Our findings have provided clear evidence that mRNA and protein levels of IGF-I and the IGF-1R, and mRNA levels of IGFBP-1, -2 and -3, are regulated differently in different tissues following chronic intra-amniotic supplementation with IGF-I.

IGF-I mRNA and protein levels in the gut were not altered, despite direct exposure of the luminal aspect of the gut to swallowed IGF-I, which we have demonstrated is present in an intact form along the length of the gut (Bloomfield et al. 2002b). As the gut is exposed to both luminal and systemic influences, it may be that the unchanged IGF-I mRNA and protein levels in the gut reflect a balance of the effects of reduced circulating, but elevated local, levels of IGF-I. The developing gut also expresses IGFBP mRNA. In the fetal rat, levels of expression of the IGFBPs increase with advancing gestation (Shoubridge et al. 2001). Although IGF-I treatment enhanced gut growth in our study, morphological development of the small intestine appeared to be delayed with persistence of the apical endocytic complex (Bloomfield et al. 2002a). The reduced mRNA levels of IGFBP-1, -2 and -3 in the gut that we report here may be consistent with delayed functional maturation. IGFBP-2 produced by intestinal cells in vitro has been reported to attenuate the stimulatory effects of IGF-I on DNA synthesis in a dose-dependent manner (Park et al. 1992); the reduced levels of IGFBP-2 in the gut in the IGF-I-treated group would be consistent with enhanced action of the luminally delivered IGF-I and increased mitosis and growth in the gut.
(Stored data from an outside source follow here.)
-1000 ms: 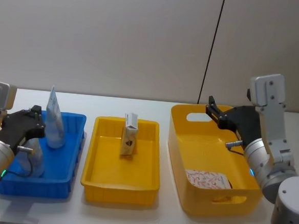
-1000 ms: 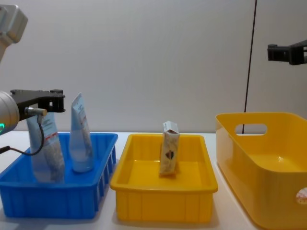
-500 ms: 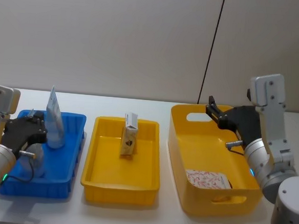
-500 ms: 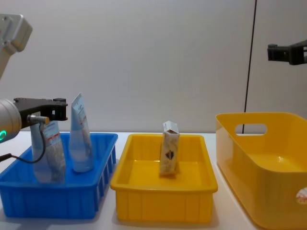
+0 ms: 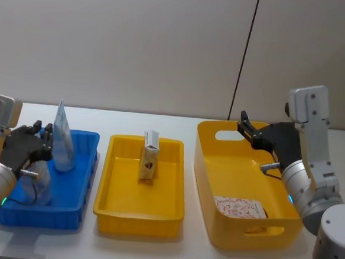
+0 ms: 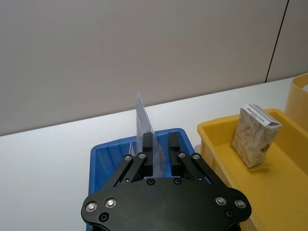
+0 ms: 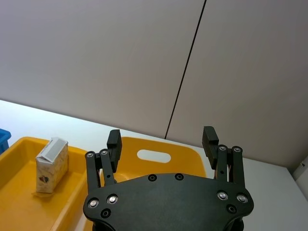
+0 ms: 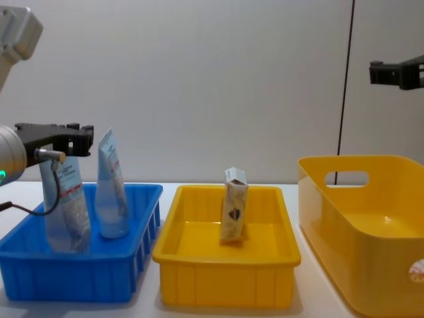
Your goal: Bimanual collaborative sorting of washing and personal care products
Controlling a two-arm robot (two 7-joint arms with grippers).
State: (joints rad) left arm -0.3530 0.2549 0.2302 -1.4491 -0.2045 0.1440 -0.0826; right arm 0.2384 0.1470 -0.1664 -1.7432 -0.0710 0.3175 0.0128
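Observation:
Two pale-blue squeeze tubes are in the blue bin (image 5: 68,187). One tube (image 5: 62,139) (image 8: 112,192) (image 6: 143,118) stands free at the bin's back. My left gripper (image 5: 41,144) (image 8: 76,138) (image 6: 160,142) is shut on the top of the nearer tube (image 5: 41,182) (image 8: 65,212), whose base is down inside the bin. A small white carton (image 5: 148,157) (image 8: 233,213) (image 7: 50,163) stands upright in the shallow yellow tray (image 5: 137,213). Another carton (image 5: 238,206) with red print lies flat in the deep yellow bin (image 5: 254,236). My right gripper (image 5: 248,128) (image 7: 162,137) (image 8: 381,71) hangs open above that bin's far rim.
The three containers stand in a row on a white table (image 5: 152,246), with the blue bin at the left, the tray in the middle and the deep bin at the right. A grey wall with a dark vertical seam (image 5: 244,57) rises behind.
The left gripper dipped a little into the blue bin with the near tube, then rose back to about its earlier height. The right arm has not moved.

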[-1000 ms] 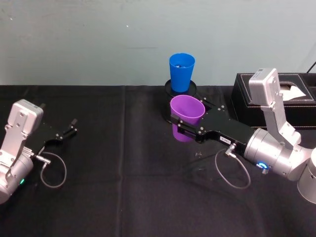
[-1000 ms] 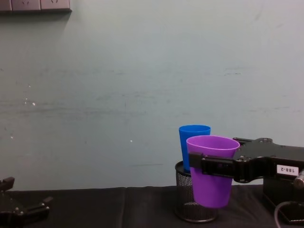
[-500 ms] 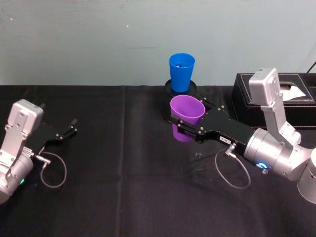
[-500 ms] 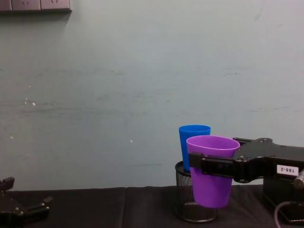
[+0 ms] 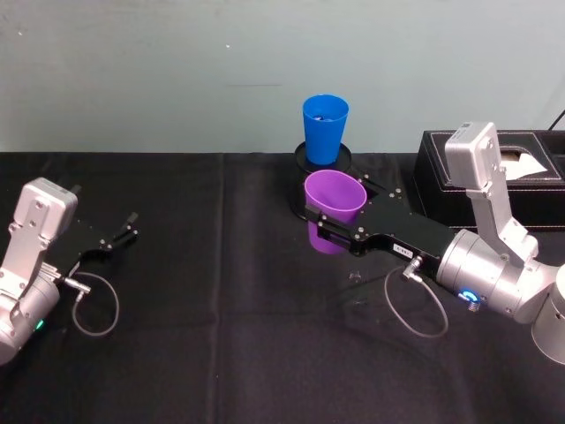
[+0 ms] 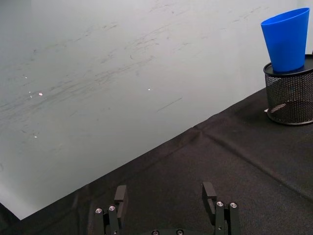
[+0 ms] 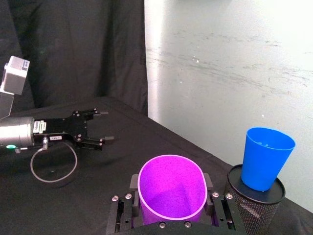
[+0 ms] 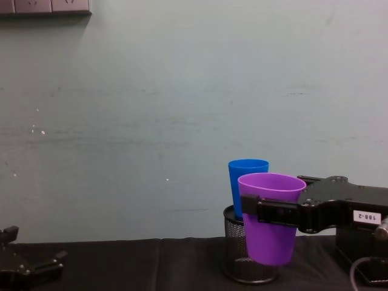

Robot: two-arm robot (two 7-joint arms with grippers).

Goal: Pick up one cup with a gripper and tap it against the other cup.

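Note:
My right gripper (image 5: pixel 320 219) is shut on the purple cup (image 5: pixel 335 210), holding it upright above the black table. In the chest view the purple cup (image 8: pixel 270 217) hangs in front of the blue cup (image 8: pixel 246 184), and the right gripper (image 8: pixel 260 210) bears a white number label. The blue cup (image 5: pixel 324 129) stands on a black mesh holder (image 5: pixel 300 161) at the back, a short gap behind the purple one. From the right wrist, the purple cup (image 7: pixel 171 186) sits between the jaws and the blue cup (image 7: pixel 266 157) is beyond. My left gripper (image 5: pixel 131 226) rests open at the far left.
A black tissue box (image 5: pixel 494 177) stands at the back right beside my right arm. The mesh holder (image 8: pixel 241 253) sits under the blue cup. Black cloth (image 5: pixel 221 336) covers the table, with a pale wall close behind. A cable loop (image 5: pixel 415 309) lies by the right wrist.

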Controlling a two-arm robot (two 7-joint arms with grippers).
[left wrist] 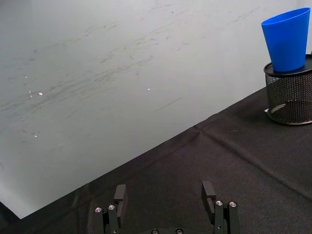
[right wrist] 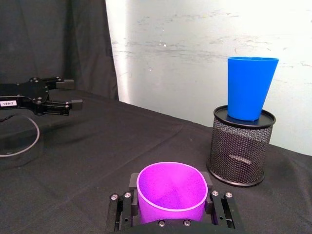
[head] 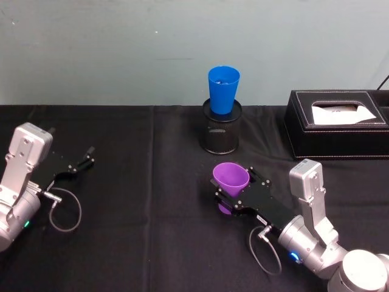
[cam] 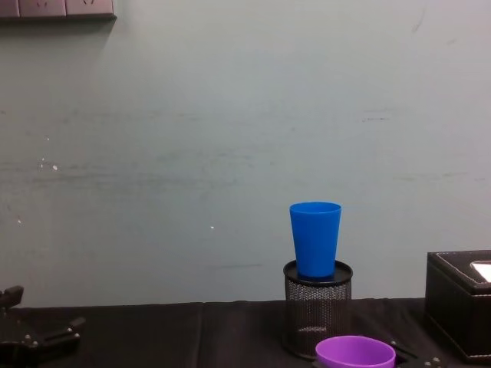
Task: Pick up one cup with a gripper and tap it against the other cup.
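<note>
1. Purple cup (right wrist: 169, 191) sits upright between the jaws of the right gripper (head: 232, 196), one flat jaw on each side of its wall, so the jaws are clenched on it; its wide rim opens upward above them.
2. Ahead of those jaws and higher up stands the blue cup (head: 223, 89), upright, its base seated in the mouth of the black mesh pen holder (head: 221, 134). The two cups are well apart, long axes roughly parallel.
3. My judgement: the tap calls for lifting the purple cup and carrying it forward until its wall meets the blue one's side above the holder rim.
4. Right arm reaches in low over the black table (head: 140, 201), wrist behind the cup.
5. Left gripper (head: 85, 160) rests far to the side, jaws released, holding nothing.
</note>
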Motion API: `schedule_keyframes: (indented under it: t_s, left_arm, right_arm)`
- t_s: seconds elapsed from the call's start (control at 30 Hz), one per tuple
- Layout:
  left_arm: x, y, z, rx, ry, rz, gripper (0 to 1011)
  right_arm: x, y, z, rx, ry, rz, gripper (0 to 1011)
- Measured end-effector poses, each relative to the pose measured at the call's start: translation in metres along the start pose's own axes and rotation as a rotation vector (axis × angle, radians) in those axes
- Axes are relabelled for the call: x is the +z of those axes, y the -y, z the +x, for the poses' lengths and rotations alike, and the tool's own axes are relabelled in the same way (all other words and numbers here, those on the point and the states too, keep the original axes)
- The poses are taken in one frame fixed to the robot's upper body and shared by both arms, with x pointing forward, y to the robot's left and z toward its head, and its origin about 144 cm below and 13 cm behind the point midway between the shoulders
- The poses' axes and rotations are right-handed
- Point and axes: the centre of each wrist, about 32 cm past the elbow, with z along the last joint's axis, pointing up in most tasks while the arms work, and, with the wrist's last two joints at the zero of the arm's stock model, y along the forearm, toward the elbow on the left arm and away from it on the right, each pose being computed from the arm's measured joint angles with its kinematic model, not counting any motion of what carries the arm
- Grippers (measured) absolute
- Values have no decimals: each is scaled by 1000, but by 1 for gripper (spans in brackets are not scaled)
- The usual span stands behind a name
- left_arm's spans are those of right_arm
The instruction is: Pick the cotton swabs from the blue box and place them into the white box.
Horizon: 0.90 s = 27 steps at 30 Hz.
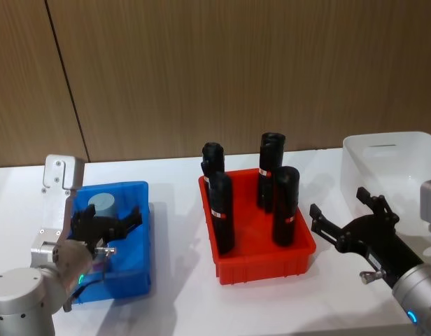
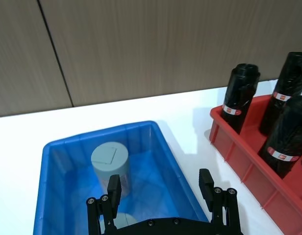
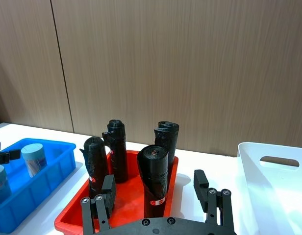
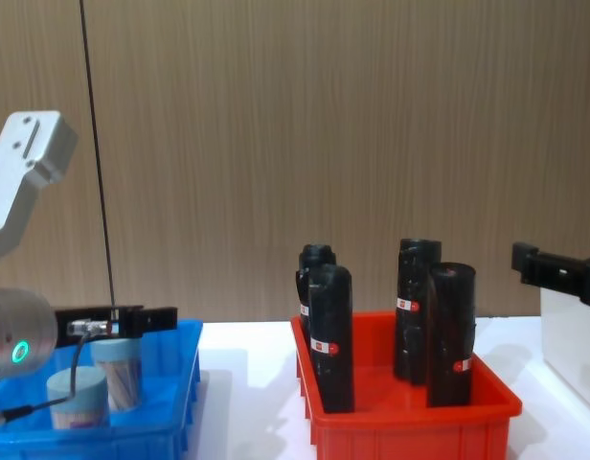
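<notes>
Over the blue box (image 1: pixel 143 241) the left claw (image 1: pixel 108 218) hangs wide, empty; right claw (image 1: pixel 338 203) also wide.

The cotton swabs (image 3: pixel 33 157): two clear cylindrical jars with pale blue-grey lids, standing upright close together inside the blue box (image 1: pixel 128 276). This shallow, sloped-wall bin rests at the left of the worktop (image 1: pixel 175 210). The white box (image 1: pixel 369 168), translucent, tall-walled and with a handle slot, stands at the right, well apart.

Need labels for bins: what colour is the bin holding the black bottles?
Red bin, best in head view.
</notes>
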Motion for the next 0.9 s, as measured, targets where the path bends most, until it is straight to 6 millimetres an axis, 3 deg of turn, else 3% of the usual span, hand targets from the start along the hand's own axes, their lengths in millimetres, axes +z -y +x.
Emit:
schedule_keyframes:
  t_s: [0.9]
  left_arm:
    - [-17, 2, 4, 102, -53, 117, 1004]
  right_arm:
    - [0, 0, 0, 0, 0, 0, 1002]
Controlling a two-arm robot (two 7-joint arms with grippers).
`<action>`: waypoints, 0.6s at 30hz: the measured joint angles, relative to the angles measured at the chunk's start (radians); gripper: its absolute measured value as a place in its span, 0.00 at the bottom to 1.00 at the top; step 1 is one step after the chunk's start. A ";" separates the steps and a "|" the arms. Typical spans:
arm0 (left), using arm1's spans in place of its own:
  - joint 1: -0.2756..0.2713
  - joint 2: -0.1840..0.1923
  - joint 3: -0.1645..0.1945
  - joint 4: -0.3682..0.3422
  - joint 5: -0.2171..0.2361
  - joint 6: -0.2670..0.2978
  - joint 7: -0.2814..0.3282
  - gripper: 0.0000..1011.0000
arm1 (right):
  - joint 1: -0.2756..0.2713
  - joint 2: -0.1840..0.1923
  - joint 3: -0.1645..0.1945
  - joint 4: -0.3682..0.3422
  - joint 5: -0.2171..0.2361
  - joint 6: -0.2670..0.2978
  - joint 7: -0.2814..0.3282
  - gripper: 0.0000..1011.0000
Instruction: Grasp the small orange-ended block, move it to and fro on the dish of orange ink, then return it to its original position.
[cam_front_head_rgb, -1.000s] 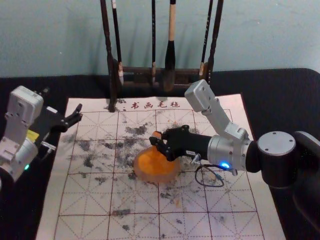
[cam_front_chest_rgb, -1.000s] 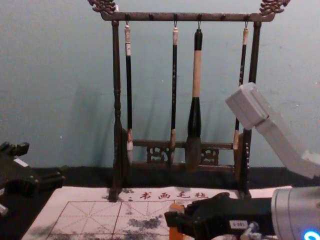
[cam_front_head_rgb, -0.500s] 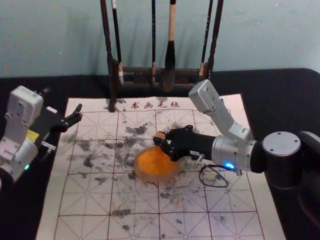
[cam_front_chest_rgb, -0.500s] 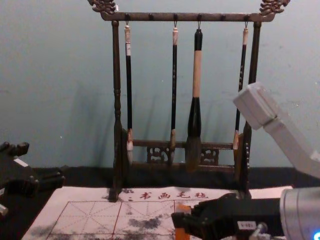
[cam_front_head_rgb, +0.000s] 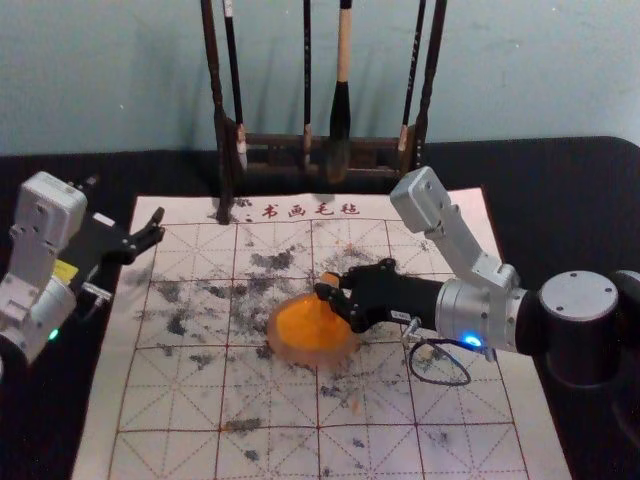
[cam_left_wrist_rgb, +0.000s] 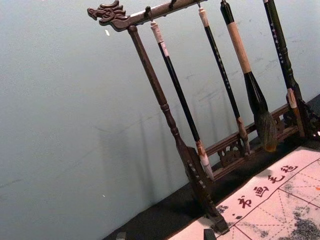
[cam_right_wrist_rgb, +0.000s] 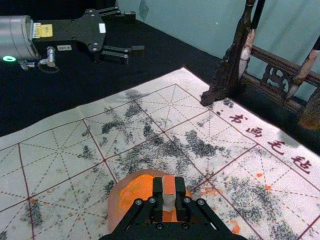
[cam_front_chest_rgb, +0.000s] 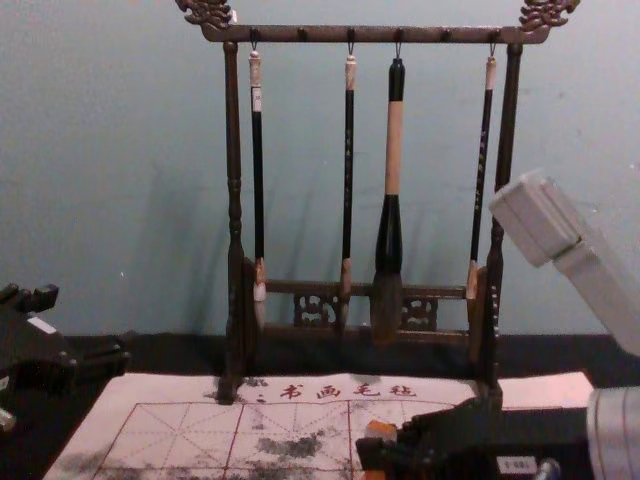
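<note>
Slightly rightward and nearer since the earlier frame have come the right end effector (cam_front_head_rgb: 331, 287) and the orange-ended block (cam_front_head_rgb: 330, 278). Parked over the felt mat's (cam_front_head_rgb: 105, 420) left edge, the left end effector (cam_front_head_rgb: 158, 226) has its fingers spread wide. Mid-mat sits the dish of orange ink (cam_front_head_rgb: 300, 357); the block, pinched between the right one's narrowed fingertips, is at its far right part.
</note>
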 joint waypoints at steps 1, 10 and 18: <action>0.000 0.000 0.000 0.000 0.000 0.000 0.000 0.99 | -0.002 0.002 0.000 -0.003 0.001 0.000 0.001 0.11; 0.000 0.000 0.000 0.000 0.000 0.000 0.000 0.99 | -0.017 0.016 -0.008 -0.025 0.012 0.001 0.009 0.11; 0.000 0.000 0.000 0.000 0.000 0.000 0.000 0.99 | -0.010 0.003 -0.025 -0.017 0.013 -0.002 0.015 0.11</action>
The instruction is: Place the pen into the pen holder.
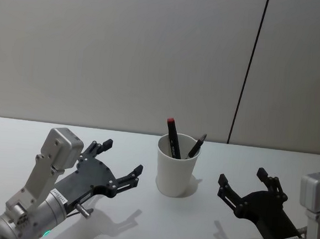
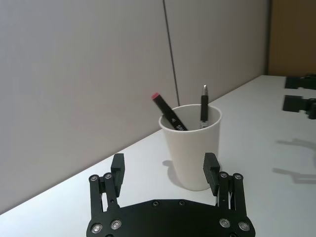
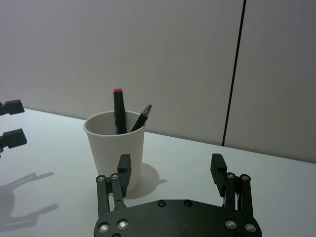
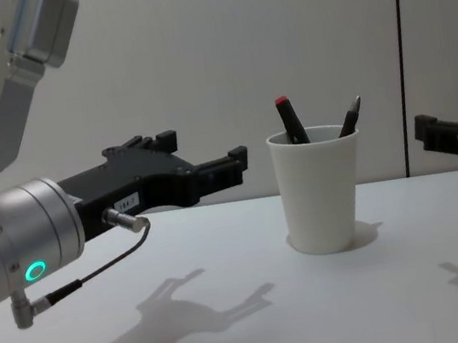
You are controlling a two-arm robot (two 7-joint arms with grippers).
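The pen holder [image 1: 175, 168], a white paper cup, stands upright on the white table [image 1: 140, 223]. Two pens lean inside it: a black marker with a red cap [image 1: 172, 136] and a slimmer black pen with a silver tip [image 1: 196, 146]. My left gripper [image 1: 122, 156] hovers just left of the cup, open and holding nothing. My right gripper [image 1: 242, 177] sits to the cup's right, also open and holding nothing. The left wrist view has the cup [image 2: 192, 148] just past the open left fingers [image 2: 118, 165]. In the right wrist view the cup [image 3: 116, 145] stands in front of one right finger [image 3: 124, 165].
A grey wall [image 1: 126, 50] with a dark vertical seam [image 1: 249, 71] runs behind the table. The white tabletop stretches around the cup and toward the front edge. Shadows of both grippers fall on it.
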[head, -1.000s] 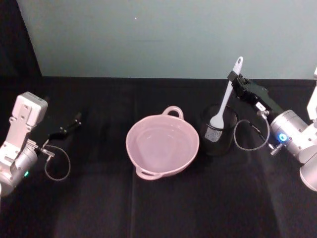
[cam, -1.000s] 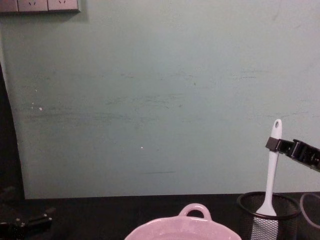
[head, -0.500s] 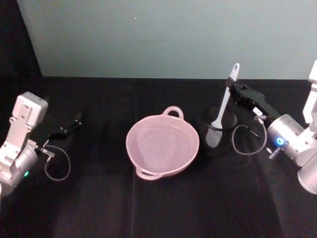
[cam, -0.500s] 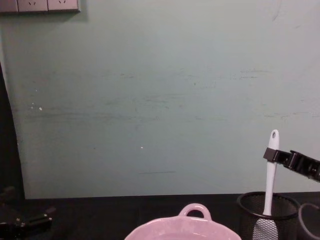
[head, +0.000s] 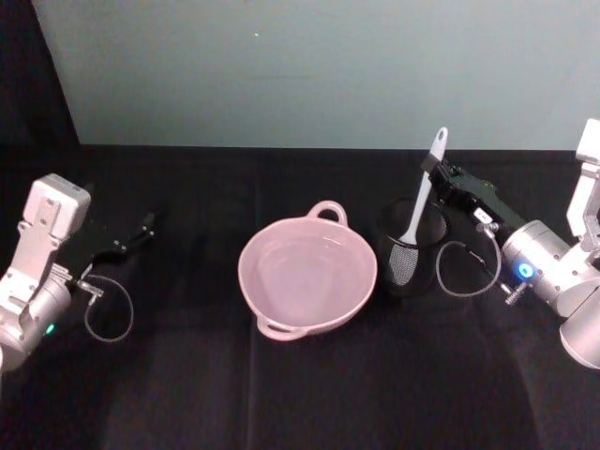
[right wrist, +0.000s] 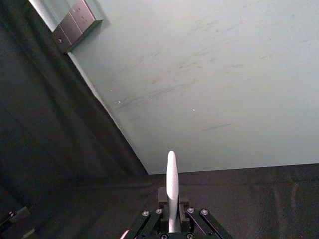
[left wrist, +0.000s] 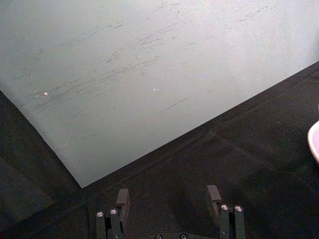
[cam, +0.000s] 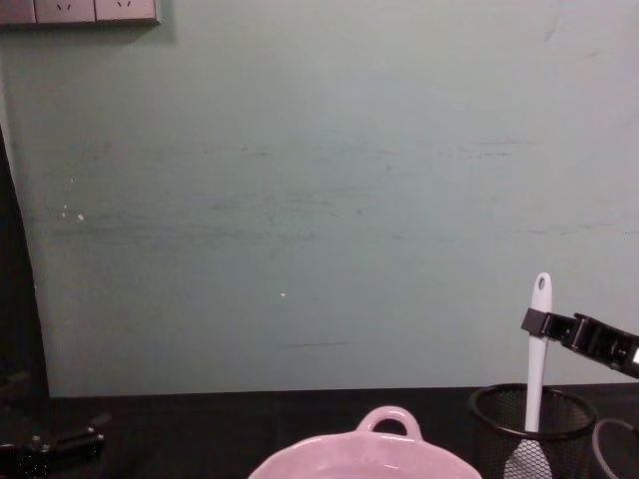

Our finding of up-regulation of mRNA for the IGF-I-1R in the gut in the IGF-I-treated fetuses, confirmed by increased protein expression in the jejunum, may be consistent with the reduced circulating IGF-I concentrations in these fetuses, as IGF-1R mRNA levels are reported to be inversely regulated by IGF-I (Werner et al. 1989, Eshet et al. 1993, Kind et al. 1996, Hernandez-Sanchez et al. 1997). Since we found IGF-1R expression to be confined to the luminal aspect of the gut, where IGF-I concentrations were high, this might suggest that IGF-1R levels here are regulated by systemic factors rather than local factors. However, we did not find an increase in IGF-1R mRNA levels in liver, muscle or placenta after IGF-I treatment, despite the reduced circulating IGF-I concentrations. These results are therefore difficult to explain on the basis of a simple relationship between systemic IGF-I concentrations and tissue IGF-1R mRNA levels, although a concomitant increase in IGF-I and IGF-1R mRNA in the jejunum of fasted rats at the time of refeeding has been reported (Ziegler et al. 1995). IGF-I can act in a paracrine and autocrine fashion in peripheral tissues, including the gut (Jux et al. 1998, Simmons et al. 1999), and both IGF-I and IGF-1R mRNA expression is differentially regulated in a tissue-specific manner (Werner et al. 1989, Butler & LeRoith 2001, Fowden 2003). Our data suggested that, in fetal life, local IGF-I may have different effects on IGF-1R mRNA expression in different tissues, and also different effects from those seen in postnatal life.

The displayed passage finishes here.